__Instructions to follow__
When you copy the listing, skip the images and return each line verbatim.

__Provided data__
·····
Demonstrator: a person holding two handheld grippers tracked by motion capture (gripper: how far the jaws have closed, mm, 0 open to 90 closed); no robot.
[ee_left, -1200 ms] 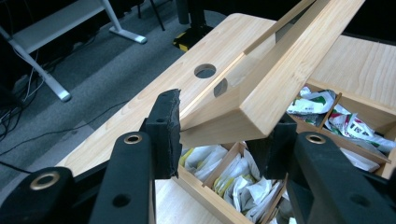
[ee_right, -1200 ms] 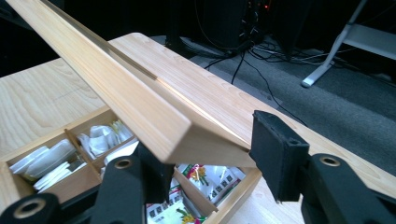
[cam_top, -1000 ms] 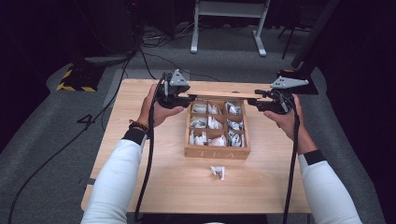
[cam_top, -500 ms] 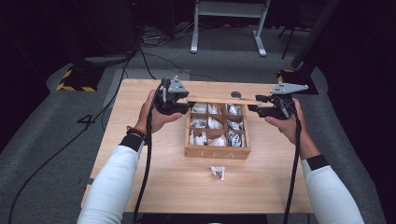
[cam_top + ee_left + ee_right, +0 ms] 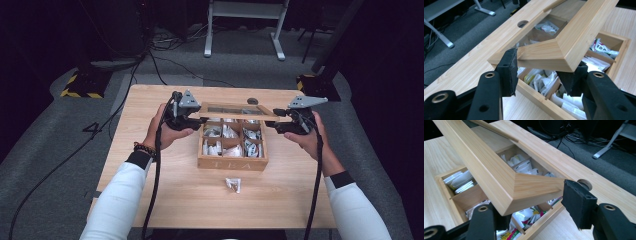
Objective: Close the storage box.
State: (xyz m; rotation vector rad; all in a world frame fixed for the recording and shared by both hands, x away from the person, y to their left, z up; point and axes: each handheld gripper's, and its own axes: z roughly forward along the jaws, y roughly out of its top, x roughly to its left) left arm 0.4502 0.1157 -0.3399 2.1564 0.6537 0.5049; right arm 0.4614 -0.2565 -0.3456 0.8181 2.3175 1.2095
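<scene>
Both grippers' fingers pinch the lid above the box marked "TEA".

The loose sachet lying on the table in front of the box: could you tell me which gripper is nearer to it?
Left, narrowly. The left gripper and right gripper both grip the lid, far behind the sachet.

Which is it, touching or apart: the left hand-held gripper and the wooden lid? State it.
Touching. The left gripper view shows the left hand-held gripper clamping the corner of the wooden lid, its pads pressed against the wood on both sides.
</scene>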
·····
__Response to this task__
Demonstrator: a person holding two handheld grippers tracked by motion capture (gripper: how far the jaws have closed, mm, 0 open to 90 closed); no robot.
[ee_left, -1200 ms] 
[ee_right, -1200 ms] 
[cam_top, -1000 ms] 
[cam_top, -500 ms] 
[cam_top + ee_left + ee_right, +0 ms] 
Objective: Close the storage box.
State: (xyz m; rotation vector rad; all in a world frame fixed for the recording and shared by both hands, x away from the person, y to their left, z up; point and axes: each handheld gripper's, and its own axes: z roughly forward along the jaws, y roughly out of its top, x roughly to its left) left arm 0.4502 0.1157 -0.3399 2.1564 0.6537 0.5049; right arm 0.4614 -0.2565 -0.3456 0.8181 2.3175 1.2095
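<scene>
Both grippers' fingers pinch the lid above the box marked "TEA".

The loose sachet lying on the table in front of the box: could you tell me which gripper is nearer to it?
Left, narrowly. The left gripper and right gripper both grip the lid, far behind the sachet.

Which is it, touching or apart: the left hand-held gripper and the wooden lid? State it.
Touching. The left gripper view shows the left hand-held gripper clamping the corner of the wooden lid, its pads pressed against the wood on both sides.
</scene>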

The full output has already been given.